'Zombie church' helps Slovenia crucify corrupt leaders

Ljubljana (AFP) - "In the name of the Bell, the Pan and the Holy Pot..." Slovenia's newest religion may have the strangest of scriptures, but in a country plagued by corruption scandals, its anti-graft gospel has gained a huge following.

The Trans-Universal Zombie Church of the Blissful Ringing has become the country's fifth biggest religion in less than a year, according to its founder Rok Gros, with already over 10,000 faithful in a nation of two million.

"We are a group of intellectuals who instead of caring only about ourselves, decided to care for others," high priestess and Ljubljana University English lecturer Mojca Belak told AFP.

Once a model EU and eurozone state, Slovenia has been hit by spectacular church and state corruption, with one jailed former prime minister still securing massive support in recent elections, while other public figures have remained in high positions despite allegations of impropriety.

So appalled was Pope Francis by a 800-million euro ($1-billion) church financial scandal, he fired the country's two leading Catholic clerics.

But it was the jailed former premier Janez Jansa who gave the Church its name when he dismissed those who demanded his resignation as "zombies". Protesters adopted the insult as a badge of honour.

Now the Zombie Church hopes to weed out graft with the help of cowbells and pots and pans which followers ring and beat in front of parliament -- the "sanctuary of corruption" -- at zombie "masses" every Wednesday.

"We are led by a pack of elite lunatics in 'Corruptland'... we have to ring our bells until they are rung away," the zombie "Holy Book" says.

- 'Holy pina colada' -

The Church has been compared to other parody religions like the Church of the Flying Spaghetti Monster or the Jedi Church, and the thoughts expressed in its Holy Book are quirky to say the least.

Among other things, it says its zombies resurrect daily, the holy drinks are beer and pina coladas, and while the Church worships cows, it recommends eating the super succulent Japanese Kobe beef.

Gros meanwhile holds the title of high priest, founder and keeper of the Pot and the Pan, and ends his sermons with a "Bong" -- the Church's version of the Catholic "Amen".

But for Ales Crnic, a cultural studies professor at Ljubljana University, there is more to the Church than zany ideas.

"It is a criticism of the modern state that has been failing to fulfil its social commitments," he told AFP.

Gros, a 37-year-old entrepreneur and father of two, said he had the idea for this new faith after taking part in mass anti-corruption protests in 2012-2013 that led to the resignations of ex-prime minister Jansa and the mayor of Slovenia's second largest city Maribor.

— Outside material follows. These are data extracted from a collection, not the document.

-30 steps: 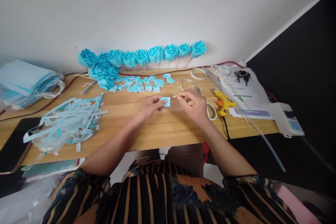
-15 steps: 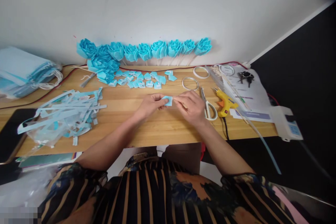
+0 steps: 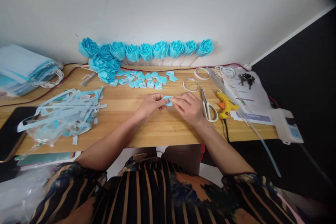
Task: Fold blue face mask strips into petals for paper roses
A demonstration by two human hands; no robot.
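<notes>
Craft workspace at a wooden desk [image 3: 157,131].
Beyond the left hand [image 3: 153,104], blue flowers [image 3: 146,52] line up; beside the right hand [image 3: 190,107], scissors [image 3: 204,97] and glue gun [image 3: 226,105].

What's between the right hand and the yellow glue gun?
In the head view, pale-handled scissors lie between the right hand and the yellow glue gun.

A small, light-blue piece [image 3: 169,104] — partly covered — is gripped by the left hand [image 3: 153,104] and touched by the right hand [image 3: 190,107].
</notes>
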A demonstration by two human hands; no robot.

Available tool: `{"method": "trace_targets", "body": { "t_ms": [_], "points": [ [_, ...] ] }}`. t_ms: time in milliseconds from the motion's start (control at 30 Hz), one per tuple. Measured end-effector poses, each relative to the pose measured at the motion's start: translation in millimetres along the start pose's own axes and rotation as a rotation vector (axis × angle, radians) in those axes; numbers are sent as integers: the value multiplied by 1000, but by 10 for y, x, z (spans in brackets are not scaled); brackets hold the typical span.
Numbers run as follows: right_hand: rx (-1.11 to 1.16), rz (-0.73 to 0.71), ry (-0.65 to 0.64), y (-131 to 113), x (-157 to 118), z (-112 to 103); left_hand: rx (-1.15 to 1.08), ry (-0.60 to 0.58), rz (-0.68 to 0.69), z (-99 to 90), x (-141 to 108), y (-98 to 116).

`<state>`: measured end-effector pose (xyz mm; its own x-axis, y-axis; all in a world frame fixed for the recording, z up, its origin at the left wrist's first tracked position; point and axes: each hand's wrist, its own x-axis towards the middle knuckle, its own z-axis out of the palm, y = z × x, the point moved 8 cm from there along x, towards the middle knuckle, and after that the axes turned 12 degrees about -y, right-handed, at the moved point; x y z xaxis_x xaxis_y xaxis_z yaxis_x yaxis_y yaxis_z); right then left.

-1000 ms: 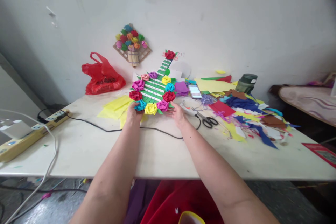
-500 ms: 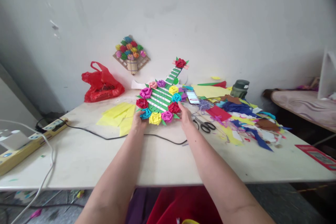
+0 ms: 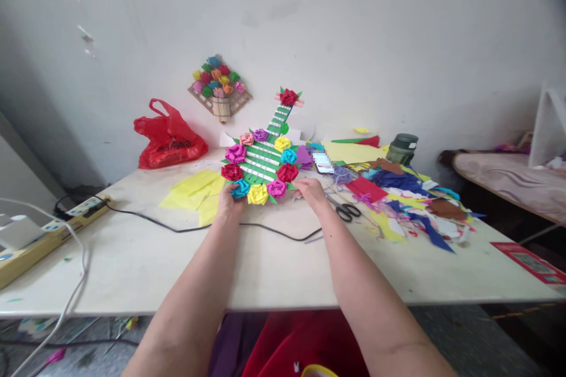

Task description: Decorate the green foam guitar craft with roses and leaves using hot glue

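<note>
A guitar-shaped paper craft (image 3: 260, 159) leans back above the table, its green body crossed by white strips. Crumpled paper roses in several colours ring its rim, and a red paper rose (image 3: 289, 97) tops the neck. My left hand (image 3: 230, 205) is closed on the lower left edge, beside a blue rose; some of its fingers are hidden behind the craft. At the lower right edge, my right hand (image 3: 313, 193) has its fingertips together at a small green paper leaf (image 3: 291, 187) under the red rose.
Scissors (image 3: 348, 212), a phone (image 3: 323, 162) and a heap of coloured paper scraps (image 3: 411, 188) lie to the right, before a dark green bottle (image 3: 402, 148). A black cable (image 3: 274, 233) crosses the table (image 3: 283, 277) from a power strip (image 3: 66, 225). A red plastic bag (image 3: 170, 138) stands back left.
The craft has shifted slightly left and tilted a little more upright. My right hand has moved from gripping its edge to the leaf at the rim, while my left hand keeps its hold.
</note>
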<state>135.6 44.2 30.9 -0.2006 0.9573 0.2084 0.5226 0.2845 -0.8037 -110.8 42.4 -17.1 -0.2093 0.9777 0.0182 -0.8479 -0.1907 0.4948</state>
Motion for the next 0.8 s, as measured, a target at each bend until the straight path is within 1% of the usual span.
{"method": "trace_targets", "body": {
  "t_ms": [267, 400, 533, 700, 800],
  "points": [
    [-77, 83, 27, -16, -28, -10, -12, -10, -9, 40, -19, -15],
    [-68, 85, 16, 29, 3, 9, -5, -17, -6, 49, -23, -16],
    [-45, 99, 15, 88, 32, 28, 7, 0, -5, 33, -31, -17],
    [-21, 56, 40, 40, 3, 27, 16, -13, -5, 41, -28, -26],
    [0, 79, 39, 53, -6, 47, 17, -7, -9, 28, -12, -36]
  ]
}}
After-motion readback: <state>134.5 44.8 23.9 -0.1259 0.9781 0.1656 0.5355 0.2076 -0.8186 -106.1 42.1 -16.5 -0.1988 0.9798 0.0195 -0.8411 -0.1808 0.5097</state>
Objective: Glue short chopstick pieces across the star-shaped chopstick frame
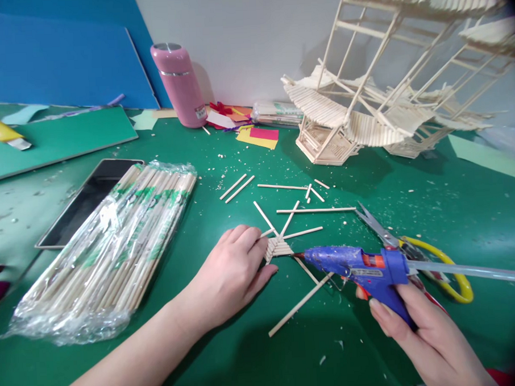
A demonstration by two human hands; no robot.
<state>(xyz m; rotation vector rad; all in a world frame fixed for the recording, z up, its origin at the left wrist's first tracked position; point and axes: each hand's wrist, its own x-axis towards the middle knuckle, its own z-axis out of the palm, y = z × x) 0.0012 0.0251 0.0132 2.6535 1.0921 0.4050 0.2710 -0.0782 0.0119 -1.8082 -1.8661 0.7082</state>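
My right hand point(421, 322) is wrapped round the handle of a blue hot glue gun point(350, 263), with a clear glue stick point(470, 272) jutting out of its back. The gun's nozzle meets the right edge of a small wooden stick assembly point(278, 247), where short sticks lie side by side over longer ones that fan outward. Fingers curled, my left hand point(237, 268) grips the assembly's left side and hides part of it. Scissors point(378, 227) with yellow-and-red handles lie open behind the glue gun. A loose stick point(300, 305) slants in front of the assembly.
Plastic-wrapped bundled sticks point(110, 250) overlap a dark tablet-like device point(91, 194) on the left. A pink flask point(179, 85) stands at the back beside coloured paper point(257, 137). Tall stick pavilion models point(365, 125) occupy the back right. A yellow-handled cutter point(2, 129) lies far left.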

"All those who have led the country in the last 10 years wouldn't get more than an unsatisfactory grade," he told AFP, insisting his religion was no parody.

He confirmed that the name "zombie" comes from the word that Jansa, who was sentenced to two years for corruption but has since been released pending appeal, used to describe the protestors.

- Mirror to other religions -

The Zombie Church was set up at a time when unemployment had hit a record high and Slovenia looked on the brink of a bailout. Even the local Catholic Church was on the verge of bankruptcy after its major scandal.

For many Slovenians the new religion has become a welcome alternative.

Alongside its kookier precepts, the Zombie Church advises against taking out loans that can't be repaid, advocates free contraception for women and collects food, clothes and money for the needy.

"It sets a mirror that shows the absurdity of (other) religions," said one follower, Martin Trampuz.

Bojana Drpic, from northeastern Slovenia, had a more practical reason for joining. "The holy pot and pan help me every day prepare my daily meal," she said, tongue-in-cheek.

The Church organises most of its activities through its Facebook page and has no actual place of worship.

But the Trans-Universal Zombie Church of the Blissful Ringing could have a future even beyond Slovenia, according to Crnic.

"We could hardly imagine such religions ever becoming mainstream... (But) it is possible that the Church spreads to other countries since it addresses universal dilemmas that the Western world faces," he said.

Gros was similarly optimistic: "We will spread our faith and Church all over the world."